Rosie's big ride
Rosie was in bad shape when her people pulled up.
Her tongue had been torn through by her own teeth. Her back left leg torn and twisted. Road rash was scattered throughout her body from the impact of the car that knocked her into the ditch.
Blood from the wound in her mouth covered her face. But she lifted her head and her tail wagged once her owners got out of their car, signaling to them she was alive.
Krypto was worse, separated from his pal Rosie across the road and gone before his best friend Bryce got to say goodbye.
Bryce and his girlfriend, Miranda Smith, came home on May 31 to an empty backyard. Krypto and Rosie had gotten free of the dog pen and cleared the fence. It had happened before.
Both were what their people call pure mutts. Rosie a brownish-black pit bull, black lab cross and Krypto a tan boxer, lab, hound cross with a black muzzle. Bryce’s parents found Krypto tied to a telephone pole when he was just weeks old. He was a housewarming gift for Bryce.
“He was a pure lover,” Bryce said.
Rosie came to the house a few years later through adoption. They were buddies for life from the first time they met, and had decided to go for a run, Bryce said.
“I called dispatch and told them two dogs got out,” Bryce said. Then he, Miranda and several roommates got in their cars to go looking.
“We drove everywhere, not a sign,” Bryce said.
It was around 9:45 p.m. that night when the search party returned home that Lake County Dispatch called to report two dogs had been found north of the Mission Valley Speedway racetrack on Reservoir Road. They told Bryce they knew one was dead.
“I hope you don’t mind,” Bryce told them, “but I’m going to be breaking the speed limit to get there.”
Sheriff’s deputy Levi Read was on the scene, having responded to a passerby’s call that alerted them to the dogs’ location. It was clear the dogs had been hit by a car, but no one saw the accident.
The next part happened fast, and Rosie got the ride of her life.
No more than two minutes after Bryce pulled up, the Ronan ambulance medics who’d been on standby on Pablo pulled up too.
“We had heard on the radio talking about the dogs being hit, (the deputy) mentioned he thought one was alive,” medic Missy Hensley said.
Right away Hensley and her partner, Justin Bartels, saw they could help. Earlier in the day Bartels’ own dog had been injured and he knew there was a veterinarian on call at Southshore Veterinary Service south of Polson. Read called Dr. Uli Rodriques, who agreed to meet the ambulance at the office.
As Bryce stood by, Rosie was lifted onto a stretcher and whisked away.
Inside the ambulance, they gave her oxygen and cleaned out her mouth.
“She stayed calm until we were bringing her into the vet,” Hensley said.
Rodriques began an examination. She found several gashes that had to be stitched.
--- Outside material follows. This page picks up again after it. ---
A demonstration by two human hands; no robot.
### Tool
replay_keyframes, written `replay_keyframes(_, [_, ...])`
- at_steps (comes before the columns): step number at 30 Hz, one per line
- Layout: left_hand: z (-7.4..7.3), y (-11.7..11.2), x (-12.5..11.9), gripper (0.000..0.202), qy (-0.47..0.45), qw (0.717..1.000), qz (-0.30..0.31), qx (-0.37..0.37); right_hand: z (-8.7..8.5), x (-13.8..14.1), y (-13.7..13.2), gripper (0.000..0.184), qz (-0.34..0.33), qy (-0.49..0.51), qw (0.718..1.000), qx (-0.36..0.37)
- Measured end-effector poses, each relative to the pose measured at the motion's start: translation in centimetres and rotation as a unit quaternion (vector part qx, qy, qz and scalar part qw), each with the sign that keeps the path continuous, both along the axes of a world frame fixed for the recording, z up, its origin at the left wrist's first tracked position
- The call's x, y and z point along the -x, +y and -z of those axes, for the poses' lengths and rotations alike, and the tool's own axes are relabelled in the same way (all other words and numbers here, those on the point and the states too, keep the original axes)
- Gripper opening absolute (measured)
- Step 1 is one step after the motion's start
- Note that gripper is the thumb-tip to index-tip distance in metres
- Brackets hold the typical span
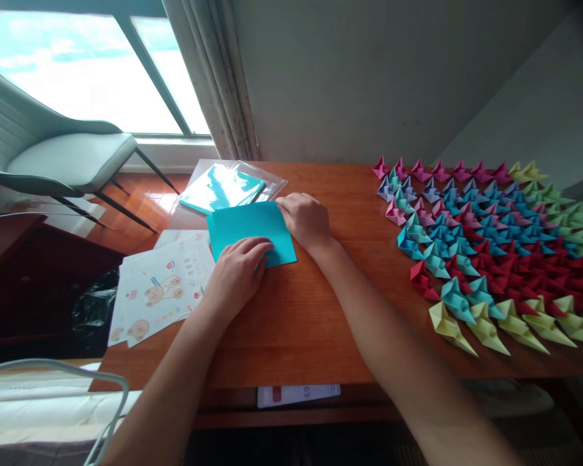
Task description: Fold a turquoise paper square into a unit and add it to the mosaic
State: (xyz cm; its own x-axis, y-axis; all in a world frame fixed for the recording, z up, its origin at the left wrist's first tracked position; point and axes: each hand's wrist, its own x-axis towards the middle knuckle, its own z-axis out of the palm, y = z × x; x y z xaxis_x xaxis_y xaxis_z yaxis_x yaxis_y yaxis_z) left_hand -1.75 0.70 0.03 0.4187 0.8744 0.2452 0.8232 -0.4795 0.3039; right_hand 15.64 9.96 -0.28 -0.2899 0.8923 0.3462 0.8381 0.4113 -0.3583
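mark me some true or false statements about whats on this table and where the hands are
1. Both the left hand and the right hand touch the blue sheet. True.
2. The folded paper pieces lie on the left side of the table. False: they cover its right side.
3. The bear-printed sheets lie left of the left hand. True.
4. The pack of blue paper lies among the folded paper pieces. False: it lies apart from them, just behind the blue sheet.
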Motion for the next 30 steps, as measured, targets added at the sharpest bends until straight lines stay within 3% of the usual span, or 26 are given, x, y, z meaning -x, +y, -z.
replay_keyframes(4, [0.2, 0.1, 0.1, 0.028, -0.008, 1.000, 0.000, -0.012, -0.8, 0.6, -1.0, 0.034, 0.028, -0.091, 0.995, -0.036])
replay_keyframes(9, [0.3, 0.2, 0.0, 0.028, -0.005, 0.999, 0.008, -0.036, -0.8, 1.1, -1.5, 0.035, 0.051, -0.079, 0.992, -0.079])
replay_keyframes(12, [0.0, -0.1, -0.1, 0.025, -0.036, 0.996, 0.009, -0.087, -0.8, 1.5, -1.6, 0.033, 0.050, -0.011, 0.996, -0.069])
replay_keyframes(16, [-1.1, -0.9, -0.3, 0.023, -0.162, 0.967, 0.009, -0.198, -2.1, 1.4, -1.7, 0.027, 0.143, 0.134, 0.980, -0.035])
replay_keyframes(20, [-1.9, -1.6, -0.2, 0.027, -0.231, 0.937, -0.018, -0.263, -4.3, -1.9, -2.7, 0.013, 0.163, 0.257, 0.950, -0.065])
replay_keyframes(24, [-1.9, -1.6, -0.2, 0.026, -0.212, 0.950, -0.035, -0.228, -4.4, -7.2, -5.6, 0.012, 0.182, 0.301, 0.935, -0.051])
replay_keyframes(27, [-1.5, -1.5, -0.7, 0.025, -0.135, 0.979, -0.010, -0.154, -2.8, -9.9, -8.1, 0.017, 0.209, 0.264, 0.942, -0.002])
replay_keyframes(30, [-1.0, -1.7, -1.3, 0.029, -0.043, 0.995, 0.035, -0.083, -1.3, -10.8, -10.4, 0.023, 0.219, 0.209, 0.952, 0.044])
The ligaments in Rosie’s back left leg were torn to pieces and would require surgery.
“It was kind of cute, she actually was tied to a table and they actually rolled the table all into the clinic, I have not had that before,” Uli said.
Hensley and Bartels waited until they knew she’d be OK and headed out to finish the shift with a story to tell: As far as they could tell, that’s the first dog that’d been in their ambulance.
Bryce never got the names of the strangers who’d helped Rosie. He had an awful duty to take care of as Rosie was taken away.
He first wrapped Krypto in the overalls he had in the back of his car.
“They’re my family,” he was thinking. “No matter the cost, I’d empty all my bank accounts to save them.”
He was a part of the family and his final resting place is on family land where Bryce grew up. Bryce dug a grave that night, 5 feet by 4 feet.
“We wrapped him up in his blanket and put him in the ground and very slowly covered him up,” Bryce said.
They marked the grave with a copper cross, and made sure Krypto had his Superman tag, which will always be with him.
“There’s so much I could say about Krypto,” Bryce said. “You’d go out in the backyard and he would just sit in your lap.”
Later that night, Miranda and Bryce checked on Rosie at Southshore. Rodriques performed a complete ligament remodel several days later to repair the back left leg.
Rodriques said last week that Rosie is doing fine, but chances are she won’t ever recover full motion.
The Smiths are planning on sending a picture of a smiling Rosie to Hensley, Bartels, Read and Rodriques. They can’t express how grateful they are.
After recovering for a month, the dog lovers who helped so much will be happy to know Rosie is back chasing a Frisbee. She still won’t stand for cats in the yard, although she limps on the injured leg. Bryce could tell she’s been missing Krypto. She’s been cuddling with them more without him around.
But her tail - it’s wagging. She’s ever proud to show it wasn’t harmed a bit in the accident.